Are Dental Students Trained to Accept the New Order?

Dr. E. Melville Quinby Presents Some Pertinent Points in Professional Progress in

“THE NEW BIRTH OF DENTISTRY”

 

                A critical survey of any field of activity is liable to be hampered at its commencement, by the feeling that any criticism of the status quo, whether destructive or constructive in character, favorable or unfavorable, will be resented vigorously by many, especially those whose creed is of the type of “My Country, right or wrong—My Country”! Such people, apparently, seem oblivious of the fact that there is nothing static in the tide of human affairs, that processes of evolution affecting this planet, and later, its inhabitants, have been in operation for untold millions of years; and that such operations are continuing. Those, who have eyes to see, and ears to hear, are bound to testify.

Another difficulty to be encountered in a survey of this character, is the selection of an historically accurate starting point in the development of the particular field of activity under discussion, which in the present instance is that of Dentistry. At once in using this work we are conscious of a difficulty because the definition of Dentistry is the art or profession deals with the science and art of prevention, cure or alleviation of disease.

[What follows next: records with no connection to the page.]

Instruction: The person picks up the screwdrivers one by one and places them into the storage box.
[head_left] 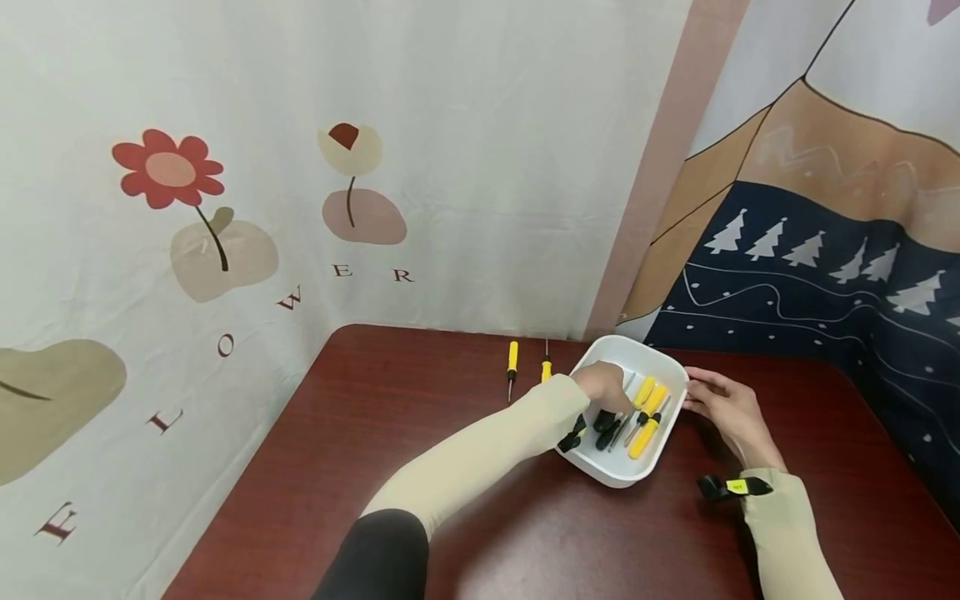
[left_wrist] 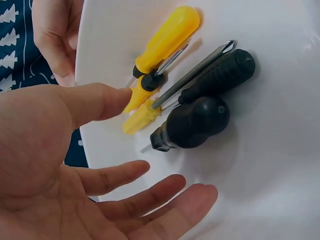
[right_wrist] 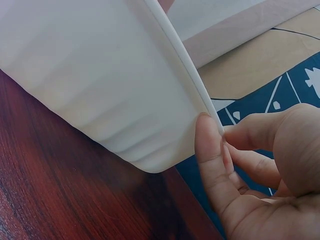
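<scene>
A white plastic basin (head_left: 617, 477) holds several screwdrivers. My left hand (head_left: 606, 387) is inside it, over the tools. In the left wrist view its thumb and fingers are spread and hold nothing. The thumb tip lies close to the yellow screwdrivers (left_wrist: 172, 37), and the fingers are near a stubby black screwdriver (left_wrist: 200, 122). Beside that one lie a slim black-handled screwdriver (left_wrist: 222, 75) and a long-shafted yellow screwdriver (left_wrist: 141, 119). At the basin's right side, my right hand (head_left: 731, 414) pinches the rim (right_wrist: 192, 75) between thumb and fingers.
On the dark red table (head_left: 375, 408), left of the basin, lie a yellow-and-black screwdriver (head_left: 512, 358) and another like it (head_left: 547, 368), partly behind the left sleeve. A printed cloth (head_left: 480, 167) hangs along the back edge.
</scene>
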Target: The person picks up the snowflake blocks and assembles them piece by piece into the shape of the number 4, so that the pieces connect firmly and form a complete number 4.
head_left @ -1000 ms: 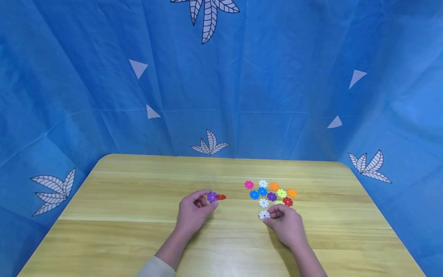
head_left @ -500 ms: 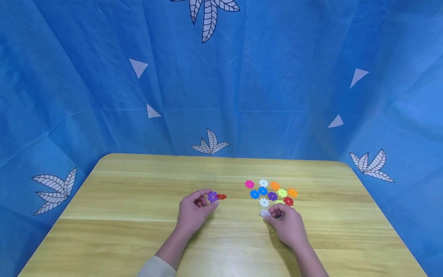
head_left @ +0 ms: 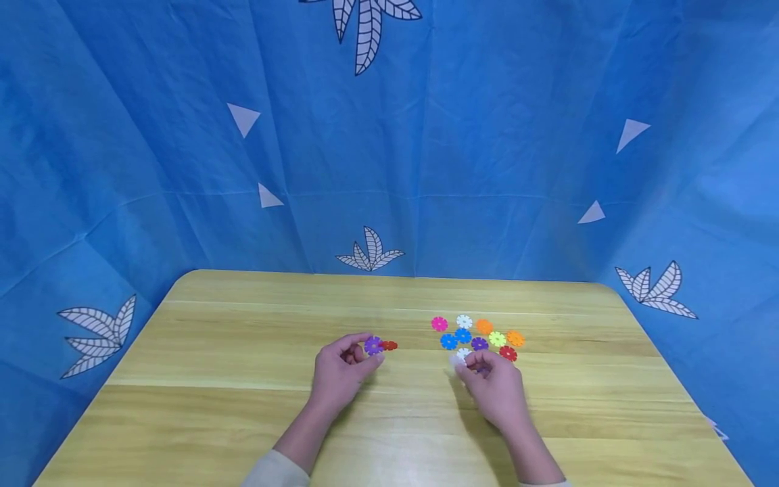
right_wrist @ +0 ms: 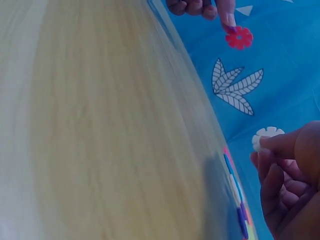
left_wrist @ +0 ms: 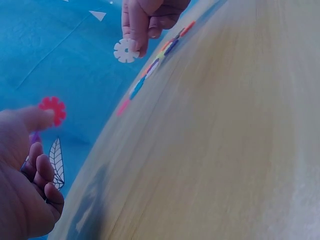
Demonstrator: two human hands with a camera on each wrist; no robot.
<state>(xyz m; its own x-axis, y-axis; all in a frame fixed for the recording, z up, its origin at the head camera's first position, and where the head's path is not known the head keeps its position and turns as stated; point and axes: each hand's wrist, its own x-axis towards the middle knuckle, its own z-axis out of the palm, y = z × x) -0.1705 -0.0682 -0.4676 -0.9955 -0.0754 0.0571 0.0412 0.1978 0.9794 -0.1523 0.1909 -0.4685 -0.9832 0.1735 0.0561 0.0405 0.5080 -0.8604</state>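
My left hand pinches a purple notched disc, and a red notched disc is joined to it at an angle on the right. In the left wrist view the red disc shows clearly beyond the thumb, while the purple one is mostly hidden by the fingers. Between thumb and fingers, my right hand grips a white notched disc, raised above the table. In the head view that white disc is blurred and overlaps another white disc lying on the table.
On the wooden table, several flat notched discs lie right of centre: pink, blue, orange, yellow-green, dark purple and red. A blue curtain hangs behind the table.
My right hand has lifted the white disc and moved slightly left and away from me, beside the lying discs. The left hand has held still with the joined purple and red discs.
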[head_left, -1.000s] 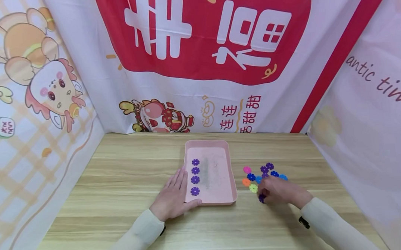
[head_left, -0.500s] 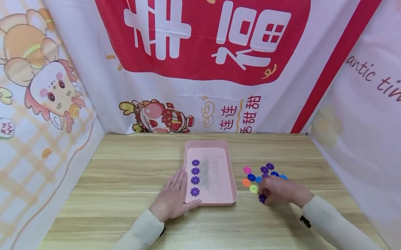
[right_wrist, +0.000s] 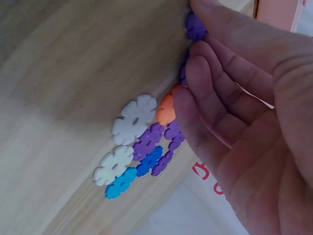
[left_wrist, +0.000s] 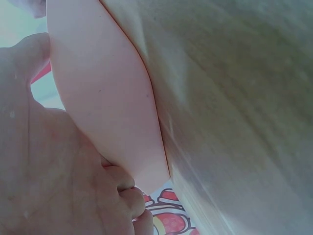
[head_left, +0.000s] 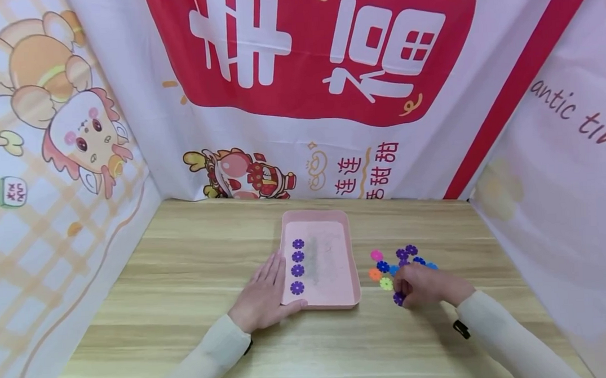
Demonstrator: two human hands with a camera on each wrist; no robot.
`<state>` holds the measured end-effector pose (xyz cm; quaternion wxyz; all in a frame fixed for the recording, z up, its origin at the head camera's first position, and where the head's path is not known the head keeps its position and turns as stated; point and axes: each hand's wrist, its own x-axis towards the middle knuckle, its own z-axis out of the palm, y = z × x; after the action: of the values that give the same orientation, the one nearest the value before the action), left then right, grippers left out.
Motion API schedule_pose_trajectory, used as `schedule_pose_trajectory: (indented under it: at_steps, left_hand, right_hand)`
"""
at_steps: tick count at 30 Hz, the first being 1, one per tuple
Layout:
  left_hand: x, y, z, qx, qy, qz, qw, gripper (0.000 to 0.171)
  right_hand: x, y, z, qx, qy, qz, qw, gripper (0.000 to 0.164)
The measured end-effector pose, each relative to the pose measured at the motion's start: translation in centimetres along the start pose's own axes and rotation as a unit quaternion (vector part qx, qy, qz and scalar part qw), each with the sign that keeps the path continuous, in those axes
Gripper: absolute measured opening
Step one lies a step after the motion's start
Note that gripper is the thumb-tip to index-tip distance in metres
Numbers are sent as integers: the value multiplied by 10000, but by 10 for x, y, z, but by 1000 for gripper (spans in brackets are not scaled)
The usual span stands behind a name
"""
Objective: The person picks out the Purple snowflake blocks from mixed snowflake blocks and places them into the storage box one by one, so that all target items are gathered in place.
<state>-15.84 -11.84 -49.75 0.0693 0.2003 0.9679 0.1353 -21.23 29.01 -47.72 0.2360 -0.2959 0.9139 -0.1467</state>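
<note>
My left hand point(head_left: 259, 298) lies along the left side of a pink tray point(head_left: 331, 250), its fingers straight against the wall and its thumb at the front edge. Inside the tray, several purple snowflake discs point(head_left: 297, 270) form a column near the left wall. To the right of the tray, my right hand point(head_left: 426, 285) pinches a purple snowflake disc point(right_wrist: 195, 27) between thumb and fingers, low at the table. This hand partly covers the loose pile, where pink point(head_left: 376, 255), orange point(head_left: 375, 274), yellow-green point(head_left: 386, 283), blue and purple discs show.
White snowflake discs point(right_wrist: 134, 119) lie behind the right hand in the right wrist view. A wooden table point(head_left: 209, 244) carries everything. Printed cloth point(head_left: 300, 116) hangs along its back and both sides.
The head view has shifted slightly, moving the whole scene a little to the right in it. Both hands keep their places relative to the tray and discs.
</note>
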Motion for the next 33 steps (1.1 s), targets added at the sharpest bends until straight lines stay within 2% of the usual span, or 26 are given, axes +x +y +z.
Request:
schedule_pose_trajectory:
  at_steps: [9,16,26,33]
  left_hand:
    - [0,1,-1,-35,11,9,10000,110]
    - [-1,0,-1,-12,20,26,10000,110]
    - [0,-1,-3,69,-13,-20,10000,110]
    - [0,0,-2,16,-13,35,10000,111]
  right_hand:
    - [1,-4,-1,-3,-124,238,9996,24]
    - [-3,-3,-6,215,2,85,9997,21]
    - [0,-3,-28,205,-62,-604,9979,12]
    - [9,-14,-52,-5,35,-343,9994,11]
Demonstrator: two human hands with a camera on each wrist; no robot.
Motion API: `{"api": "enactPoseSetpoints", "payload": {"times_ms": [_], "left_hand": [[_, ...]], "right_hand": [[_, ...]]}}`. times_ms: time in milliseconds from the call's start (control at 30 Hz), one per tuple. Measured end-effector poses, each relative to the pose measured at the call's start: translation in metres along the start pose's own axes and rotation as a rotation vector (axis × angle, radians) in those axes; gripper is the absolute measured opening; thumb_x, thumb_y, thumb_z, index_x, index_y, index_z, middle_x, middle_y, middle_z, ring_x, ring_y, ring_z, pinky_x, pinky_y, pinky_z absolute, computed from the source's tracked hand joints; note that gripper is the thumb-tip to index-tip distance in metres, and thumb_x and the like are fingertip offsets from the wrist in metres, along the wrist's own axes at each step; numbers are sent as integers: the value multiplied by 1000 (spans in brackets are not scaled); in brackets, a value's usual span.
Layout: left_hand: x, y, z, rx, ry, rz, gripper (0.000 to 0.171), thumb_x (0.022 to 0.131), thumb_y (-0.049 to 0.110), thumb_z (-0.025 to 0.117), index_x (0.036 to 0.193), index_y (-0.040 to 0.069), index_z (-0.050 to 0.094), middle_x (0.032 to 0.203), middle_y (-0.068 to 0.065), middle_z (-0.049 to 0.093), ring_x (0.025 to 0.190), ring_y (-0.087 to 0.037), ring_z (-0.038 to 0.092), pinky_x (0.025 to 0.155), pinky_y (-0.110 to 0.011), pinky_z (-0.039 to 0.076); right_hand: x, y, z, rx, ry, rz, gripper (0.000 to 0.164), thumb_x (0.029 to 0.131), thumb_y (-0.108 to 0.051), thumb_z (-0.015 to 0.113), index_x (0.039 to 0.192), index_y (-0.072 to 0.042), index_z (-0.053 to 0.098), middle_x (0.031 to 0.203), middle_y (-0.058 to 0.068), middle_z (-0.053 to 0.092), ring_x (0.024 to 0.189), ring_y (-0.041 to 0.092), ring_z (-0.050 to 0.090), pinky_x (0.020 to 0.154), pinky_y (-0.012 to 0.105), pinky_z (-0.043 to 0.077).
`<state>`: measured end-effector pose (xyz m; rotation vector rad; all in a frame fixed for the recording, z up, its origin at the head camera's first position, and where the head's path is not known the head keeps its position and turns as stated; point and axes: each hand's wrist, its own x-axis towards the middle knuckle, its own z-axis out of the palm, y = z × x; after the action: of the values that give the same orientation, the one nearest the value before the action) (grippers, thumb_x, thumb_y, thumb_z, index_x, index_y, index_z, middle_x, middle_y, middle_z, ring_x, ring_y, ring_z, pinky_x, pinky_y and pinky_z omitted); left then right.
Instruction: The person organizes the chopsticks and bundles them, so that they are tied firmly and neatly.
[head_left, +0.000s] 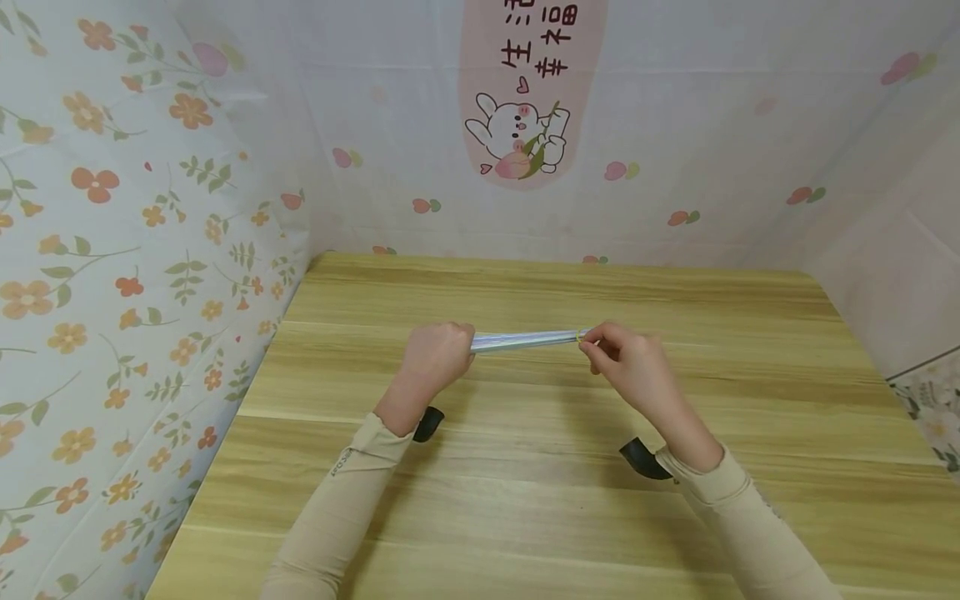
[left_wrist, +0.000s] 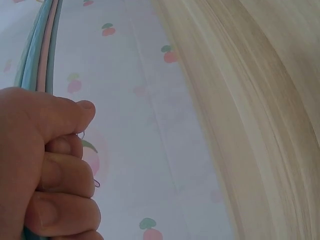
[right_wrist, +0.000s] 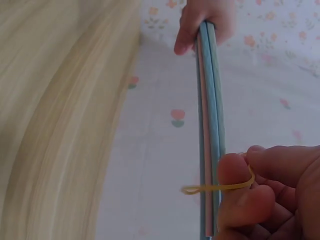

There is a very important distinction herein; and the first point to be established is a recognition of the fact that the term Dentistry hitherto has represented a much too restricted field of operation: and that if the term Dentistry is to be retained, it must, like Medicine, include all the measures necessary to render a Health Service to the community. In other words there is a crying need for a New Vision in dental practice—this idea was first suggested by the writer in a paper read before the State Dental Society (Mass.) in 1916, with the title of “The Renaissance in Dental Practice.”

But we should hark back for a real awakening to the period of the Reformation, for a contemporary of Martin Luther (1483) viz. Paracelsus (1493) spent his life time in a determined onslaught against the traditional practices of medicine, which had been dominated by the influence of Galen (130) for 1400 years. Paracelsus was undoubtedly the pioneer of modern medicine, especially in chemistry and Materia Medica. N. B.

There was no registered Pharmacopoeia in Europe until 1542 in Nuremberg, the year after the death (premature) of Paracelsus. This fact is not generally known—but should be! So instead of choosing our starting point at the birth of dentistry (1839) as a profession in Baltimore, when the medical faculty refused to foster the new-born, and the infant was relegated to an independent career, we prefer to ignore the Baltimore verdict as to the rightful relationship of dentistry, and insisted that a dental health service is no mere poor relation of medicine, but is a legitimate offspring from the parent body, and in all fundamental principles and practices is inextricably woven into and part and parcel of, the body corporate. So we as dentists are greatly indebted to Paracelsus and the period of the renaissance.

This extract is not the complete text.